Clint Eastwood plays Philo Beddoe, a truck driver who sidelines as a prize fighter to supplement his income. Philo is also the owner of Clyde, an Orang-utan that he won in a fight. Philo’s best buddy is Orville Bogg. Philo falls for a tiny blonde country singer by the name of Lynn Halsey-Taylor (Sandra Locke), who he pusues (though she doesn’t try to get away). Lynn tells Philo of her abusive, controlling boyfriend who doesn’t mind is she sees guys on the side. She paints a bleak picture of a controlling jerk. Philo falls for this and her story of wanting to save up for a Country music club of her own, needing only $7000 (and unsure of how much she has as the jerk boyfriend controls all the cash). Philo, feeling for her, offers to take care of that boyfriend – something she declines. Instead, he starts giving her cash to get her toward that goal of getting her club. Well, one day Philo goes to the hotel where she was staying to find she and the abuser have left, leaving little or no trace. Philo decides he should follow/find her (thinking she may be in trouble). Orville and Clyde come along for the ride, quickly picking up a very cute Beverly D’Angelo who was working at a side of the road fruit stand – Orville charmed her and she decided to joining the search for Lynn. Philo take a couple of fights along the way to raise some cash. At one fight, after winning, the guys in charge of the betting try to screw them out of their winnings, only to be put in their place by an up until then quiet Beverly D’Angelo. Very funny. Of course the seach for Lynn doesn’t end particularly happy. Feeling bad for himself, Philo takes a fight against Tank Murdock, the king of the illegal fights. A great fight ends the movie, with a little bit of a twist…

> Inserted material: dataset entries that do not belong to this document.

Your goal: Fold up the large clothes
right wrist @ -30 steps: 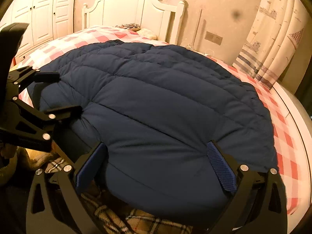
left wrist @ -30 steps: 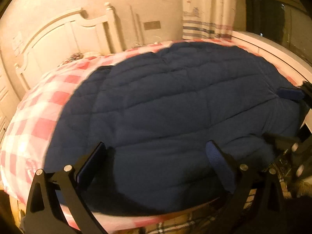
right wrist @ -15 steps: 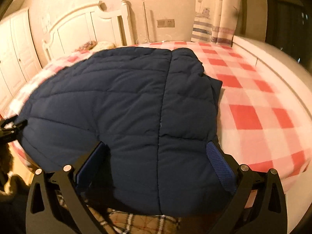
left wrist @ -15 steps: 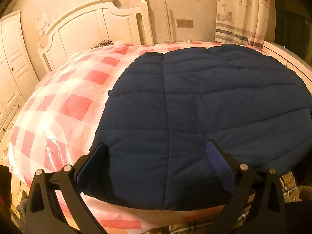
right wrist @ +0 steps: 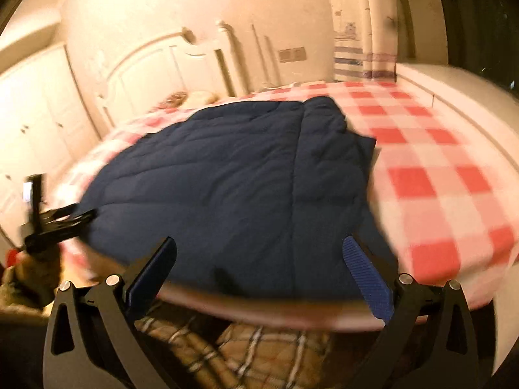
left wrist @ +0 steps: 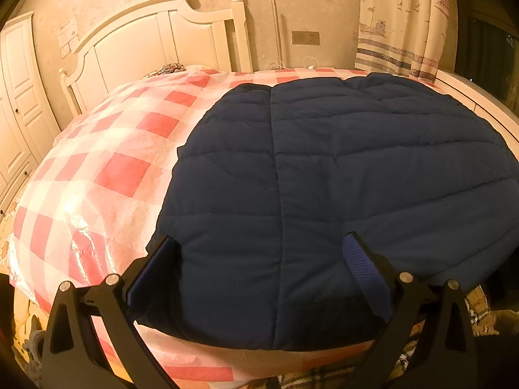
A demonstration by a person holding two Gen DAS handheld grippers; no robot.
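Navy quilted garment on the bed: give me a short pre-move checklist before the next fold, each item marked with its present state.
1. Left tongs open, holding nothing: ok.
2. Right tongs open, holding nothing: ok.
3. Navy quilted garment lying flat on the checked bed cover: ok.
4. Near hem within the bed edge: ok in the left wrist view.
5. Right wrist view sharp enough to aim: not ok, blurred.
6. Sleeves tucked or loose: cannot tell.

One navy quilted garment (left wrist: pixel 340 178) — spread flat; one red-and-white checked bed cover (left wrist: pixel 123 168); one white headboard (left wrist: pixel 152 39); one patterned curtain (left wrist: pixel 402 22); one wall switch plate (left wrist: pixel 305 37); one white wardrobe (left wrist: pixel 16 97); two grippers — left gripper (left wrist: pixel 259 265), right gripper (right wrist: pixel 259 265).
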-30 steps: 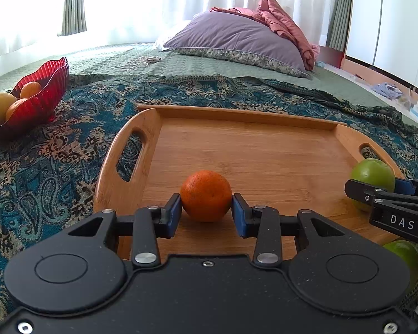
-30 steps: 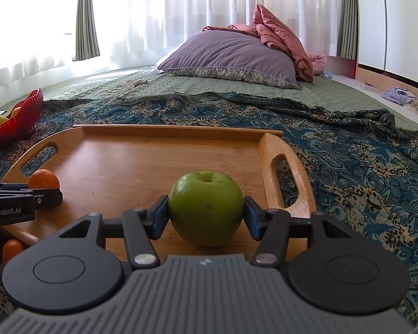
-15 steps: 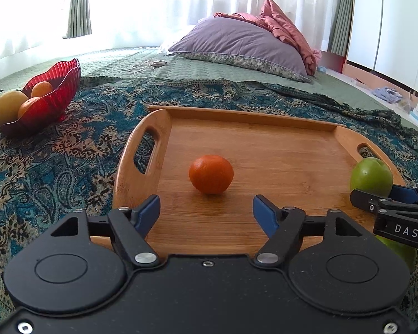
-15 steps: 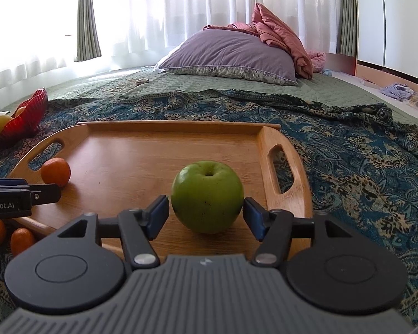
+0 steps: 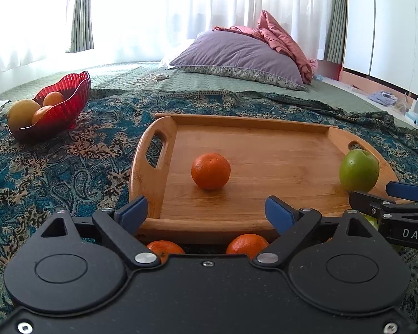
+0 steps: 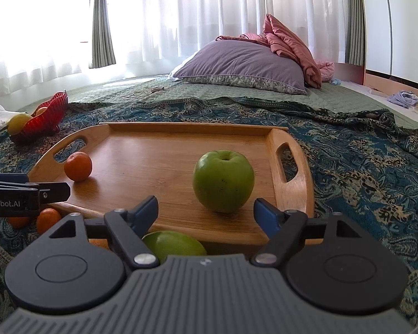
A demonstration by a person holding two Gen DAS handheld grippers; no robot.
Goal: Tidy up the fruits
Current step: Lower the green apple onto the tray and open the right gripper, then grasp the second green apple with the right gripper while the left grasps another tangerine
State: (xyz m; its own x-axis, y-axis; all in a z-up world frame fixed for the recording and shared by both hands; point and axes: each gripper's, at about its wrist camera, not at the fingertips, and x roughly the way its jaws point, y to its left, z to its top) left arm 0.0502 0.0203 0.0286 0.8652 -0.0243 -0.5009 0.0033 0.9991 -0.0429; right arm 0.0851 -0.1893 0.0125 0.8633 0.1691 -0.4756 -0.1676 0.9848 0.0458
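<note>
Tray [image 5: 264, 224]: landmark for everything below; wooden, two handles, lying on the patterned bedspread [image 5: 69, 167].
Left gripper [image 5: 206, 211]: my jaws have just been opening and stand wide apart, nothing between the pads, at the tray's near edge.
Orange [image 5: 211, 171]: sits free on the tray floor toward its left handle, clear of my left pads.
Right gripper [image 6: 206, 208]: jaws have just been opening too, apart and empty, at the tray's near edge.
Green apple [image 6: 223, 181]: rests upright on the tray near its right handle, just ahead of my right pads, not touched.
Loose fruit: two oranges [image 5: 248, 246] and another green apple [image 6: 174, 245] lie just outside the tray's near rim, under my grippers.
Step as I judge it: release and back off, then fetch the next pieces.
Doing it well: I draw both grippers straight back without brushing the round fruit, which I expect rolls easily on smooth wood, then dip below the rim for the loose pieces.
</note>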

Damn this is a good, funny movie. I strongly suggest you see this one. Check out the trailer below:
How have I not seen High Plains Drifter before this? this 1973 Western is a gritty, dark tale. A tale of deceit, of murder and vengeance. Heck, it’s even a ghost story. This is a very unique film, and a very good one at that. A drifter enters a small town, apparently looking for a drink, a shave, a bath and a bed. Once there he is confronted by three guys, Company men, they are called. In defense he kills all three. The local sheriff tells him they were known to be trouble and that he didn’t have to worry about charges. Heck, the sheriff would like to hire him to protect the town from three gun fighters, just released from jail that will most likely be coming back to the town to seek vengeance for their incarceration. The stranger, played by Clint Eastwood, at first declines, but when the sheriff offers him “anything he wants,” he accepts the job, and goes about making big changes to the town. These changes cause some of the town to question the decision to put him in charge of the town’s defense. The stranger is also troubled by dreams, dreams of the town’s Marshal being whipped to death by the men who he is hired to protect the town. While the murder is taking place, the people of the town stand by and do nothing to stop it. Is it a dream? Or are these memories? It seems pretty obvious to me. The stranger gets the town busy making changes. He run drills simulating an attack and has the town folk put up resistance, preparing them for the inevitable attack that is to come. He also orders unusual things to be done, like painting the town red, and having the towns people tear apart a livery barn to build picnic tables an such… The business men of the town are really questioning their initial decision to hire this stranger. So much so that they try to kill him themselves… Yeah, good luck boys. When the attack comes, the towns people’s weak attempts at fighting off the gun men come to little, and eventually (hell, pretty damned quickly), they have the upper hand, and have gathered the remaining towns folk together in the saloon. Well, this isn’t over folks – they still have to deal with the Stranger…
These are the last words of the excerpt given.